Edi Sutrisno (2009) mengatakan disiplin menunjukkan suatu kondisi atau
sikap hormat yang ada pada diri karyawan terhadap peraturan-peraturan dan
ketetapan perusahaan. Disiplin adalah sikap hormat terhadap peraturan dan
ketetapan perusahaan yang ada di dalam diri karyawan yang menyebabkan ia
dapat menyesuaikan diri dengan sukarela pada peraturan dan ketetapan
perusahaan.
Disiplin menurut Darmodiharjo (1982) adalah sikap mental yang
mengandung kerelaan untuk mematuhi semua ketentuan, peraturan dan norma
yang berlaku dalam menunaikan tugas dan tanggungjawab.
Disiplin sangat diperlukan karena dipandang sebagai faktor pengikat dan
integrasi serta merupakan kekuatan yang dapat memaksakan individu untuk
xxxii
mematuhi peraturan serta prosedur kerja yang telah ditentukan terlebih dahulu.
Disiplin mengacu pada pola tingkah laku dengan ciri–ciri sebagai berikut:
a. Adanya hasrat yang kuat untuk melaksanakan sepenuhnya apa yang sudah
menjadi norma, etika, kaidah yang berlaku;
b. Adanya perilaku yang terkendali, dan c.
Adanya ketaatan.
Prijodarminto (1994) menyatakan disiplin adalah suatu kondisi yang
tercipta dan terbentuk melalui proses dari serangkaian perilaku yang menunjukkan
nilai-nilai ketaatan, kepatuhan, kesetiaan, keteraturan dan atau ketertiban.

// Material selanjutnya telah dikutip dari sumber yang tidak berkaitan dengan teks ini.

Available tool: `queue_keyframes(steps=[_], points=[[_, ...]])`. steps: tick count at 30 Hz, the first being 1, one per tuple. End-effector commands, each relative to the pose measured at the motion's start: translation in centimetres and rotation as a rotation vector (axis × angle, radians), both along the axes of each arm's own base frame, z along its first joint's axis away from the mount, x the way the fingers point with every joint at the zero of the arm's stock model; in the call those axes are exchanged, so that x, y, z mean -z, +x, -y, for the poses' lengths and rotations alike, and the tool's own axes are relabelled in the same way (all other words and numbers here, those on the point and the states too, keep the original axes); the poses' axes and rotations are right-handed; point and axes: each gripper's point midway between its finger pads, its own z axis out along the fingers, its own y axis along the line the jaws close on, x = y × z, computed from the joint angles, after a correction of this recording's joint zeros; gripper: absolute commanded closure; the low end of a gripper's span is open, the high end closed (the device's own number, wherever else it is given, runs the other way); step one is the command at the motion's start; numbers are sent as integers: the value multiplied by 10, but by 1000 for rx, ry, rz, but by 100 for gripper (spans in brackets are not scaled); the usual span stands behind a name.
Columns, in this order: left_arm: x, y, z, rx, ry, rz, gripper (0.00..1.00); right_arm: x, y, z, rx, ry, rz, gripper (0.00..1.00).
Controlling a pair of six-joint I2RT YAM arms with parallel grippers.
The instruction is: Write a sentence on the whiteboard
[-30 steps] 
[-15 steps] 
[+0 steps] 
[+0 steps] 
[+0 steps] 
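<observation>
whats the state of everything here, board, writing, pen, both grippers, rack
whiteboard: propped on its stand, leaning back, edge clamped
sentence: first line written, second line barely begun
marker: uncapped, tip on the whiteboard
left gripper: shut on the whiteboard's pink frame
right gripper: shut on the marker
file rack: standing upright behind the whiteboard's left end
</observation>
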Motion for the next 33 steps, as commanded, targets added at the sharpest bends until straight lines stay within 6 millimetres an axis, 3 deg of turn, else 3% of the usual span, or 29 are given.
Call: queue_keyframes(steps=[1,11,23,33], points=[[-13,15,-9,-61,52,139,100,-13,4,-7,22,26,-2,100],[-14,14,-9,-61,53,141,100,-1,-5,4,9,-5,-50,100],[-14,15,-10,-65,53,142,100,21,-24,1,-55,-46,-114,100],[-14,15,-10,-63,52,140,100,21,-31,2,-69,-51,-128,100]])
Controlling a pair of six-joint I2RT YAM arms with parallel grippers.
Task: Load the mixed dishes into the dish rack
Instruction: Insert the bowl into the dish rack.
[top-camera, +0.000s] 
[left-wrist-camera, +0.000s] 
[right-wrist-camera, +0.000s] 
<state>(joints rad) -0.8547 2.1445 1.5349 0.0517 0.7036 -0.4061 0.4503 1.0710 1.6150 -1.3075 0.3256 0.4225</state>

Dari beberapa definisi di atas, maka dapat disimpulkan disiplin adalah
perilaku seseorang yang sesuai dengan peraturan, prosedur kerja yang ada, taat
terhadap peraturan yang ada atau disiplin adalah sikap, tingkah laku dan perbuatan
yang sesuai dengan peraturan dari organisasi baik yang tertulis maupun secara
lisan.
Dengan demikian perilaku dalam kaitannya dengan penggunaan alat
pelindung diri ini adalah seberapa jauh sikap individu memberikan perhatian
secara optimal terhadap penggunaan alat pelindung diri.
2. Faktor-faktor yang Mempengaruhi Disiplin
Menurut Singodimedjo (dalam Edi, 2009), ada beberapa faktor yang
mempengaruhi disiplin karyawan, yaitu :
a. Besar kecilnya pemberian kompensasi.
Besar kecilnya kompensasi dapat mempengaruhi tegaknya disiplin. Karyawan
akan mematuhi segala peraturan yang berlaku bilaia merasa mendapat jaminan
balas jasa yang setimpal dengan jerih payahnya yang telah dikontribusikan
kepada perusahaan.
b. Ada tidaknya keteladanan pimpinan dalam perusahaan.
Keteladanan pimpinan sangat penting karena dalam lingkungan peusahaan
dimana karyawan akan selalu memperhatikan bagaimana pimpinannya dalam
menegakkan disiplin dirinya dan bagaimana ia dapat mengendalikan dirinya
dari ucapan, perbuatan dan sikap yang dapat merugikan aturan disiplin yang
sudah diterapkan.
c. Ada tidaknya aturan yang pasti yang dapat dijadikan pegangan.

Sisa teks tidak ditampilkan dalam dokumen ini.